Advances in Understanding the Pathophysiology of Lacunar Stroke: A Review

Abstract

Importance: Stroke is the second leading cause of death in the world, and nearly one-third of ischemic strokes are lacunar strokes (LSs) or small subcortical infarcts. Although smaller in size, they create large problems, leaving many patients with intellectual and physical disabilities. Because there are limitations in understanding the underlying pathophysiology of LS, the development of novel therapies has been slow.

Observations: When the term lacune was described in the 1800s, its underlying pathophysiological basis was obscure. In the 1960s, C. Miller Fisher, MD, performed autopsy studies that showed that vessels supplying lacunes displayed segmental arteriolar disorganization, characterized by vessel enlargement, hemorrhage, and fibrinoid deposition. For these pathologic changes, he coined the term lipohyalinosis. Since that time, few attempts have been made to reconcile this pathologic description with modern mechanisms of cerebral small vessel disease (CSVD). During the past 6 years, progress has been made in understanding the clinical mechanisms, imaging characteristics, and genetic basis of LS.
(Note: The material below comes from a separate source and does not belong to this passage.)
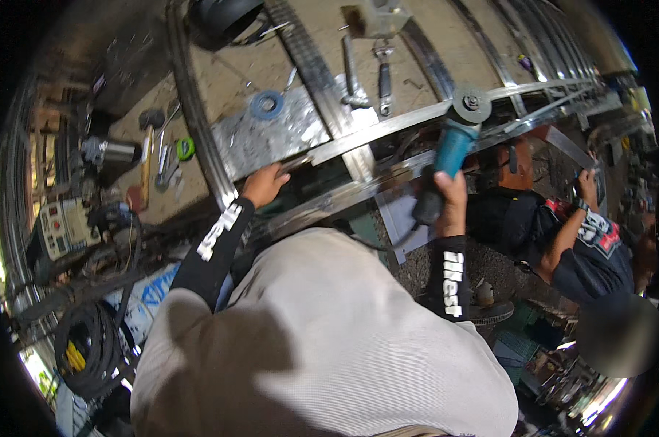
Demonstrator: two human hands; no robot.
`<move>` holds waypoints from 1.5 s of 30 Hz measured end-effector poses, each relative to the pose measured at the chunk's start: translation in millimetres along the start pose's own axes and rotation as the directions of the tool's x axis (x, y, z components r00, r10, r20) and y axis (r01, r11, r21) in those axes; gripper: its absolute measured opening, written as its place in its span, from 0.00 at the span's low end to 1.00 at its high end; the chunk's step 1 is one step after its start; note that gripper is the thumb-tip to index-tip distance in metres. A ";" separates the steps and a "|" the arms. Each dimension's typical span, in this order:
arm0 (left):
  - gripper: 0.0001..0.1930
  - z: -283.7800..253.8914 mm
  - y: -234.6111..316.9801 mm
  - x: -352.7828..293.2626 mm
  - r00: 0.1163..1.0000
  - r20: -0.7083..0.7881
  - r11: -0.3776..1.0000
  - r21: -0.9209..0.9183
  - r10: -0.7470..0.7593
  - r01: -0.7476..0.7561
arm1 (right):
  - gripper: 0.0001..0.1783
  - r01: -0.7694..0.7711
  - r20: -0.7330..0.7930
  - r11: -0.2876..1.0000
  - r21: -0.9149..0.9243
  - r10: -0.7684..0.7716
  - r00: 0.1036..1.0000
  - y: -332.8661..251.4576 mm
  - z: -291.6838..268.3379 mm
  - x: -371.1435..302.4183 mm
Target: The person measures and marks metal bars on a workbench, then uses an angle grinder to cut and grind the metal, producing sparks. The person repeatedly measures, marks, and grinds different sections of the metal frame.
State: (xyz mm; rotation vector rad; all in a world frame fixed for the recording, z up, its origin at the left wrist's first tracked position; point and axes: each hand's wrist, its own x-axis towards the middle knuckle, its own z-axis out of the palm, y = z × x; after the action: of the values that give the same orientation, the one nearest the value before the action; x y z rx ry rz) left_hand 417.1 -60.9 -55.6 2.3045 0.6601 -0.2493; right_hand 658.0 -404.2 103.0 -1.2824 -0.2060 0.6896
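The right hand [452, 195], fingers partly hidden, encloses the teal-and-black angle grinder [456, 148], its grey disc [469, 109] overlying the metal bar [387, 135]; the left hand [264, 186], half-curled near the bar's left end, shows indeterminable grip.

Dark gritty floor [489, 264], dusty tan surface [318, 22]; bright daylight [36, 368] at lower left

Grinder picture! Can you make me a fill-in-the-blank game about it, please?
1. The grinder is in the wearer's ____ hand.
2. The ring-shaped disc to the left of the grinder is coloured ____.
3. The letters on that arm's black sleeve are coloured ____.

Missing words: right; blue; white.
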 end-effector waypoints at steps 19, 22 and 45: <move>0.18 22.9 -3.6 18.9 0.999 -0.003 0.999 0.016 -0.039 0.039 | 0.41 -0.340 -0.106 0.939 -0.050 0.334 0.937 23.2 -2.2 22.9; 0.16 30.4 -5.2 22.7 0.999 -0.034 0.999 0.027 -0.041 0.042 | 0.39 -0.322 -0.016 0.873 -0.367 0.340 0.940 43.5 14.1 29.4; 0.15 35.0 -10.5 27.0 0.999 -0.026 0.999 0.000 -0.032 0.032 | 0.46 -0.508 -0.187 0.493 -0.706 0.562 0.805 108.5 45.9 35.9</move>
State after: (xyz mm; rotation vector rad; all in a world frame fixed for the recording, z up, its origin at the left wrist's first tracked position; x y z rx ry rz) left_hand 434.9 -68.0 -96.9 2.3023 0.7102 -0.2351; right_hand 624.2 -333.6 8.0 -2.1621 -0.1318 1.2803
Conclusions and relevance: Questions persist regarding the order of events related to the initiation and progression of CSVD, how LS is related to other sequelae of CSVD, and whether LS is part of a systemic disease process. The relative roles of aging, oxidative stress, mechanical stress, genetic predisposition, and other vascular risk factors should be further studied, especially in the era of widespread antihypertensive use. Although understanding of endothelial dysfunction has increased, future work on the role of media and adventitial dysfunction should be explored. Recent advances in mapping the brain vasculome may generate new hypotheses. The investigation of new therapeutic targets, aimed at reversing CSVD processes and promoting neural repair after LS, depends upon further understanding these basic mechanisms.

Figure 1.. Cerebral small vessel disease (cSVD) histopathological section, lacunar stroke gross section, and lacunar stroke computed tomography (CT) images.

Photomicrograph of cSVD affecting a small penetrating artery (A), showing thickened media and fibrinoid necrosis (Gift from Dr. C. Miller Fisher). Photograph of a cavity secondary to a chronic lacune in the medial basal ganglia (B) found at autopsy. CT images showing hypodensities secondary to chronic lacunes involving the right paramedian pons (C) and left thalamus (D).

Figure 2.. Etiology and clinical phenotype of lacunar stroke (LS).

LS results most commonly from small vessel mechanisms, but alternative mechanisms are feasible. Shared risk factors make many studies difficult to interpret. While the clinical lacunar syndromes are identical, there may be subtle differences in imaging characteristics but meaningful differences in treatment approaches based on etiology. BBB (blood brain barrier), WMH (white matter hyperintensity).

Figure 3.. Lacunar stroke (LS) and white matter hyperintensity (WMH) proximity.

Panels A-C show the brain of a patient with severe sporadic hypertension-related cerebral small vessel disease (cSVD). An acute LS (arrow) is shown in the right thalamus on DWI imaging (A). FLAIR imaging (B) shows there is an adjacent WMH (bracket). SWI imaging (C) shows there is also a microhemorrhage in the left thalamus (dotted arrow). Panels D-F show the brain of a patient with CADASIL. An acute LS (arrow) is shown in the left orbitofrontal white matter on DWI imaging (D). FLAIR imaging (E) shows there is an adjacent WMH (bracket). WMH in the anterior temporal lobe (dashed arrow) is also present on FLAIR imaging (F).

Figure 4.

Originating from a large vessel, a penetrating arteriole is shown with narrowing and impaired autoregulation from cerebral small vessel disease. Downstream, there is hypoperfused parenchyma that appears normal on imaging. In the setting of occluded cerebral small vessel disease in a second-order vessel, lacunar stroke occurs. In higher-order vessels with occluded cerebral small vessel disease, smaller lacunar strokes and cerebral microinfarcts occur. Areas of blood-brain barrier degradation with decreased cerebral blood flow result in white matter hyperintensity. Lacunar strokes align with penetrating vessels, but they also have a predilection to form at the edge of white matter hyperintensities. Hypoperfused parenchyma can progress to lacunar stroke and white matter hyperintensity, although these sequelae of cerebral small vessel disease can also improve over time. The dynamic nature of lacunar stroke likely results from a balance of blood flow changes, focal cerebral small vessel disease changes, and parenchymal repair processes.